What is needed is a copy of each line in the listing that contains "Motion".

* _SUPPLIED MATERIAL_
■ ■ ■ ■

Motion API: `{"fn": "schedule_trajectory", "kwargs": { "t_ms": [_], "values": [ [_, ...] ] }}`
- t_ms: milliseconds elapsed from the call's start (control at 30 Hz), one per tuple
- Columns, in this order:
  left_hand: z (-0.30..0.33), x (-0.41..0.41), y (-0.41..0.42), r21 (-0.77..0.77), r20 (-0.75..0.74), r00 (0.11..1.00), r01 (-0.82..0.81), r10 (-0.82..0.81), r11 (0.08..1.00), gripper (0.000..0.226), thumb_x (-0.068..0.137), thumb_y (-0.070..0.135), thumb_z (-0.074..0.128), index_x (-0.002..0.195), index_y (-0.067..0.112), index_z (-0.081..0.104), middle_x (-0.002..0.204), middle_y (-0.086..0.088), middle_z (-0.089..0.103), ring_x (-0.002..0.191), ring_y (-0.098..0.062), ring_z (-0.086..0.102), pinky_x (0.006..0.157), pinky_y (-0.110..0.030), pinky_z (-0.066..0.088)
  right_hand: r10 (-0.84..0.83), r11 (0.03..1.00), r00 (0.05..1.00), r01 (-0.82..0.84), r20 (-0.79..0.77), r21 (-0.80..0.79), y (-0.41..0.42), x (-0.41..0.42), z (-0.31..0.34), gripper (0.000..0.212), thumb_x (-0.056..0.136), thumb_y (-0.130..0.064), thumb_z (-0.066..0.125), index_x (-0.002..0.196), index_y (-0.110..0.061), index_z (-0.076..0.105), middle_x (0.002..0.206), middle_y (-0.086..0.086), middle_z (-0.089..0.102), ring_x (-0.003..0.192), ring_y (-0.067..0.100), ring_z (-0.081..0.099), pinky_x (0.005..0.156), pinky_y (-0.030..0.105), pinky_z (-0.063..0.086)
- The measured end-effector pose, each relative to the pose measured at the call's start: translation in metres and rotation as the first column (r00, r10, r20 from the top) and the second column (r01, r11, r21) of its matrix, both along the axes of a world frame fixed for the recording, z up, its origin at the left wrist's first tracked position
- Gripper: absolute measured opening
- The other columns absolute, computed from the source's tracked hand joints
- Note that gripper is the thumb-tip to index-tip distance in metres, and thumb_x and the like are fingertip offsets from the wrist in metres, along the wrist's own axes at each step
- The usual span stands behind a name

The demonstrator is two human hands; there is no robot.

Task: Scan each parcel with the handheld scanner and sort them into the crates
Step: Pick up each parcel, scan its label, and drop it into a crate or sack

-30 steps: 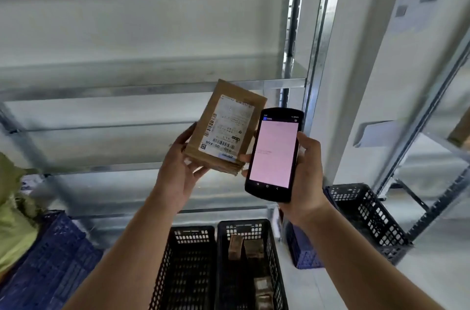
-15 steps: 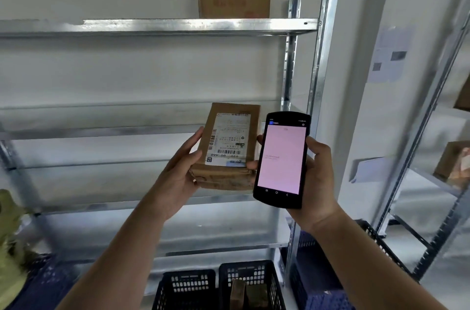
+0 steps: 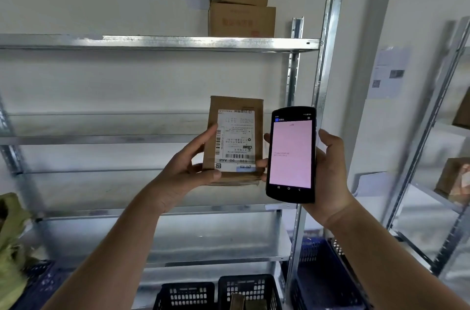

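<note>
Before the metal shelving [image 3: 162,43], the left hand [image 3: 178,177] holds a brown parcel [image 3: 235,142] upright — long axis vertical, label facing the camera, print upside down. Just right, the right hand [image 3: 328,172] grips the handheld scanner [image 3: 292,154] — upright, pink screen toward the viewer.

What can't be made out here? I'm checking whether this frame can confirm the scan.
- Scanner screen text: too small, head view.
- Parcel label print: blurred; right edge hidden by the scanner.
- Black crates: cut off by the bottom edge, contents unclear.
- Right hand fingers: mostly behind the scanner.
</note>
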State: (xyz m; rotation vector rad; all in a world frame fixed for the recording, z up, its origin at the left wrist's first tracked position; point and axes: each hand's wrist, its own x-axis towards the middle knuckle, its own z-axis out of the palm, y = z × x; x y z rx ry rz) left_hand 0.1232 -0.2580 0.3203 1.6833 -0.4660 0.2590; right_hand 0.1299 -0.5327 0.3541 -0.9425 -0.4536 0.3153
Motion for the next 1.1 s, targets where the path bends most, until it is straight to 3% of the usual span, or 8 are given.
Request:
{"fn": "schedule_trajectory", "kwargs": {
  "t_ms": [133, 233, 467, 600, 733, 833, 933, 1100],
  "values": [
    [0.002, 0.005, -0.002, 0.122, 0.124, 0.985, -0.132, 0.116, 0.984, 0.097, 0.087, 0.001, 0.083, 0.158, 0.051, 0.040, 0.155, 0.013, 0.053, 0.142, -0.016, 0.054, 0.115, -0.041, 0.049, -0.050, 0.999, 0.998, 0.049, -0.045, -0.012, -0.005, -0.008, 0.010, 0.060, 0.102, -0.050, 0.036, 0.119, -0.012, 0.079, 0.128, 0.025, 0.069, 0.088, 0.037, 0.068, 0.080, 0.043, 0.059],
    [0.004, 0.014, 0.000, 0.163, 0.199, 0.967, -0.190, 0.157, 0.968, 0.101, 0.084, 0.006, 0.087, 0.159, 0.051, 0.037, 0.157, 0.007, 0.047, 0.145, -0.015, 0.049, 0.116, -0.038, 0.048, -0.046, 0.997, 0.997, 0.042, -0.056, -0.072, -0.010, -0.014, 0.017, 0.062, 0.105, -0.050, 0.033, 0.135, -0.012, 0.071, 0.138, 0.025, 0.067, 0.093, 0.038, 0.067, 0.085, 0.047, 0.058],
    [0.027, 0.027, -0.007, 0.263, 0.385, 0.909, -0.273, 0.159, 0.925, 0.107, 0.080, 0.013, 0.089, 0.164, 0.042, 0.029, 0.151, 0.011, 0.041, 0.146, -0.010, 0.041, 0.105, -0.016, 0.048, 0.062, 0.996, 0.993, -0.067, -0.096, -0.056, -0.020, -0.030, 0.024, 0.063, 0.102, -0.051, 0.038, 0.136, -0.011, 0.072, 0.131, 0.025, 0.070, 0.094, 0.042, 0.069, 0.082, 0.048, 0.059],
    [0.042, 0.026, -0.019, 0.227, 0.424, 0.891, -0.281, 0.165, 0.933, 0.108, 0.073, 0.022, 0.090, 0.158, 0.054, 0.031, 0.140, 0.043, 0.037, 0.143, -0.014, 0.044, 0.106, -0.027, 0.054, 0.092, 0.993, 0.991, -0.099, -0.101, -0.065, -0.022, -0.039, 0.030, 0.063, 0.104, -0.050, 0.037, 0.137, -0.007, 0.070, 0.129, 0.026, 0.070, 0.090, 0.041, 0.069, 0.078, 0.047, 0.059],
    [0.051, 0.032, -0.026, 0.242, 0.457, 0.877, -0.285, 0.151, 0.927, 0.112, 0.071, 0.024, 0.092, 0.158, 0.058, 0.030, 0.139, 0.045, 0.035, 0.144, -0.018, 0.044, 0.106, -0.038, 0.057, 0.130, 0.987, 0.985, -0.140, -0.117, -0.074, -0.024, -0.043, 0.032, 0.064, 0.103, -0.052, 0.039, 0.137, -0.007, 0.070, 0.127, 0.025, 0.070, 0.089, 0.040, 0.068, 0.077, 0.046, 0.058],
    [0.053, 0.039, -0.026, 0.246, 0.466, 0.873, -0.286, 0.145, 0.926, 0.117, 0.074, 0.010, 0.095, 0.159, 0.057, 0.030, 0.143, 0.031, 0.037, 0.142, -0.026, 0.045, 0.101, -0.043, 0.060, 0.178, 0.978, 0.975, -0.190, -0.129, -0.084, -0.027, -0.047, 0.033, 0.064, 0.102, -0.051, 0.040, 0.137, -0.007, 0.070, 0.129, 0.026, 0.069, 0.091, 0.040, 0.068, 0.078, 0.046, 0.057],
    [0.055, 0.044, -0.025, 0.279, 0.474, 0.868, -0.305, 0.146, 0.911, 0.117, 0.075, 0.007, 0.095, 0.162, 0.051, 0.029, 0.147, 0.012, 0.035, 0.145, -0.027, 0.040, 0.100, -0.034, 0.060, 0.206, 0.970, 0.967, -0.222, -0.152, -0.100, -0.029, -0.049, 0.033, 0.063, 0.101, -0.049, 0.040, 0.137, -0.006, 0.070, 0.131, 0.028, 0.068, 0.092, 0.042, 0.068, 0.077, 0.046, 0.057],
    [0.058, 0.050, -0.024, 0.317, 0.470, 0.868, -0.335, 0.160, 0.887, 0.117, 0.076, 0.011, 0.094, 0.161, 0.054, 0.027, 0.154, 0.008, 0.029, 0.147, -0.026, 0.035, 0.102, -0.032, 0.059, 0.255, 0.955, 0.952, -0.276, -0.170, -0.112, -0.033, -0.051, 0.032, 0.065, 0.102, -0.048, 0.037, 0.139, -0.003, 0.067, 0.133, 0.030, 0.066, 0.088, 0.042, 0.070, 0.072, 0.046, 0.060]
  ]
}}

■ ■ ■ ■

* _REPLY_
Motion API: `{"fn": "schedule_trajectory", "kwargs": { "t_ms": [_], "values": [ [_, ...] ] }}`
Motion for the next 1.1 s, targets where the path bends most, until it is straight to 3% of the usual span, or 8 are given.

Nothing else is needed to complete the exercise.